ほとんどの水膨れは自宅で治療可能です。水膨れが特に大きく、また痛みを伴う場合は、自分で水膨れの水抜きをする前に、医療従事者に相談することをお勧めします。
また、以下のような場合も医療従事者に相談してください:
- 水膨れから黄色や緑色の分泌物が出る
- 水膨れの周囲が熱かったり、痛かったりする
- 水膨れの周囲に赤い筋がある
- 新たな病状に関連して水膨れが生じた場合
「大きすぎる・痛みがあるものは、潰す選択肢を取るのも可」とは、まさに自分の考えが正しかったことが証明されたようで思わずガッツポーズを取ってしまいました(いやそこまではしてませんけど(笑))。
後半にあった、「皮膚疾患によるもの=水ぼうそうや帯状疱疹を潰してはいけない」は、これは確かにそう思うといいますか、まぁそういうのは数も多いですし、その手の病状水疱を自分で潰す人は言われなくても存在しないですかね(笑)。
「天然の絆創膏」と言われると途端にいいものにも思えてきますが、ただまぁ水膨れは確かに良いものそうではありますけど、ニキビは膿のカタマリですから、これはやっぱり、こんなもんとっとと潰してオサラバした方がいいだろ、とは思えるかもしれません。

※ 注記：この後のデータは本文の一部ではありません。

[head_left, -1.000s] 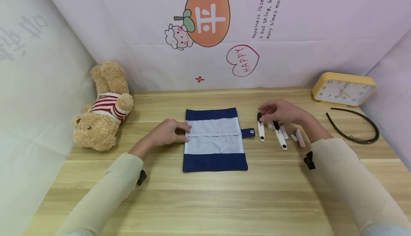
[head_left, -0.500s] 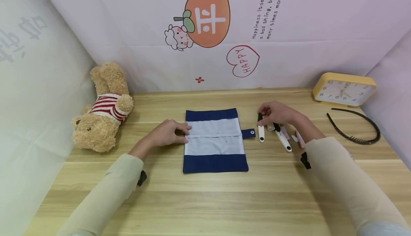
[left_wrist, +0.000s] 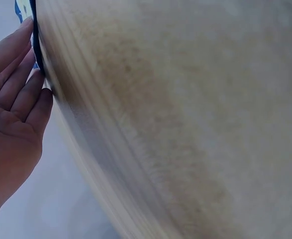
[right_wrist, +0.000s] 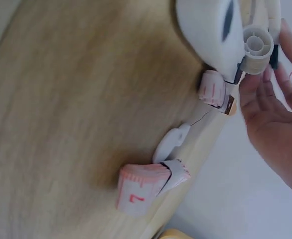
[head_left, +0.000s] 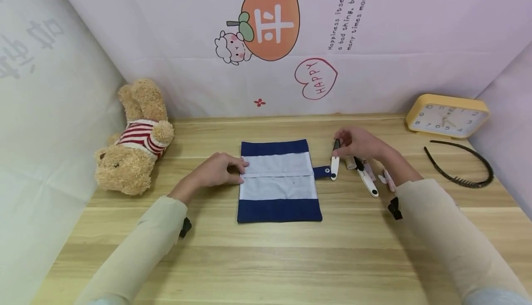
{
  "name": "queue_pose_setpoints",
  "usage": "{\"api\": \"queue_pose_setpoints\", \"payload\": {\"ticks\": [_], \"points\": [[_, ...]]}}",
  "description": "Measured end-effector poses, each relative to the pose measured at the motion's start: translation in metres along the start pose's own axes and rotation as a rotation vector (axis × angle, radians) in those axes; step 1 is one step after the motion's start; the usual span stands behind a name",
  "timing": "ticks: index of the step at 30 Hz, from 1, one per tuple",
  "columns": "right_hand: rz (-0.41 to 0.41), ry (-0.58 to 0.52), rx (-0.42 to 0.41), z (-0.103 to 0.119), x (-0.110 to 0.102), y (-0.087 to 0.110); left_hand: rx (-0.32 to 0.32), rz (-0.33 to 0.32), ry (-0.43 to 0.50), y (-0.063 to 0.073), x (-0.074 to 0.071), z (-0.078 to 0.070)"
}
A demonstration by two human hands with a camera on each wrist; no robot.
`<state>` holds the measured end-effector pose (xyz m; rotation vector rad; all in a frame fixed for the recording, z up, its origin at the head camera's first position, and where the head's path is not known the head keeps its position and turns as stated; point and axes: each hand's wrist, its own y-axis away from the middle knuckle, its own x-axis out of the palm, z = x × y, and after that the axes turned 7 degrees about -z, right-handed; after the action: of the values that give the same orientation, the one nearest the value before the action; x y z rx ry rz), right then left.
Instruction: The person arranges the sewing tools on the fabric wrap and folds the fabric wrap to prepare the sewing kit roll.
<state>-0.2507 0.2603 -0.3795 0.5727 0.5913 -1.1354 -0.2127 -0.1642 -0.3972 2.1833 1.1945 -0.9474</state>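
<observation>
My left hand (head_left: pixel 218 170) rests its fingertips at the left edge of a fabric pouch (head_left: pixel 278 210), which lies opened flat, navy outside the pale inner panels. A snap strap (head_left: pixel 321 172) sticks out from its right side. Beyond the strap, my right hand (head_left: pixel 359 142) pinches a slim white tool (head_left: pixel 334 167) by its black end; its white end overlaps the strap's tip. A similar white tool (head_left: pixel 367 182) lies on the table below that hand. Beside it is a small pale spool (right_wrist: pixel 257 47). Rolled tape measures (right_wrist: pixel 141 186) with red markings lie close by.
A teddy bear (head_left: pixel 133 152) in a striped top lies at the left by the wall. On the right stand a yellow clock (head_left: pixel 446 116) and a black headband (head_left: pixel 484 171). A printed cloth wall (head_left: pixel 187 83) closes off the back of the wooden table.
The right hand's fingers have closed on the white tool's black end, and the tool has shifted slightly left and up towards the strap. The left hand stays at the pouch's edge.
</observation>
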Motion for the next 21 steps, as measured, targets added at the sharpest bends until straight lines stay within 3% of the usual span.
{"api": "queue_pose_setpoints", "payload": {"ticks": [8, 16, 21], "points": [[-0.079, -0.199, 0.001, -0.001, -0.001, -0.001, -0.03, 0.009, 0.03, 0.001, 0.001, -0.001], [-0.141, -0.246, 0.039, 0.005, 0.0, -0.001, -0.024, 0.011, 0.033, 0.0, 0.002, -0.002], [-0.149, -0.342, 0.056, 0.017, 0.004, -0.006, -0.03, 0.012, 0.03, 0.001, 0.001, -0.003]]}}
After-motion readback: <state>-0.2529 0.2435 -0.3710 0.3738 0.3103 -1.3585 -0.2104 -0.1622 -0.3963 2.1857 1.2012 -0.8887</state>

いずれにせよ、中高生の頃はそんな知識もほぼありませんでしたが、今は微生物・感染の知識もつきましたし、「潰すにしても、絶対に清潔に!目に見えないだけで、微生物は本当に大量に存在しているよ!」ということを、もし子供ができて思春期を迎えてニキビに悩んだりしていたら、ぜひ教えてあげたい限りです。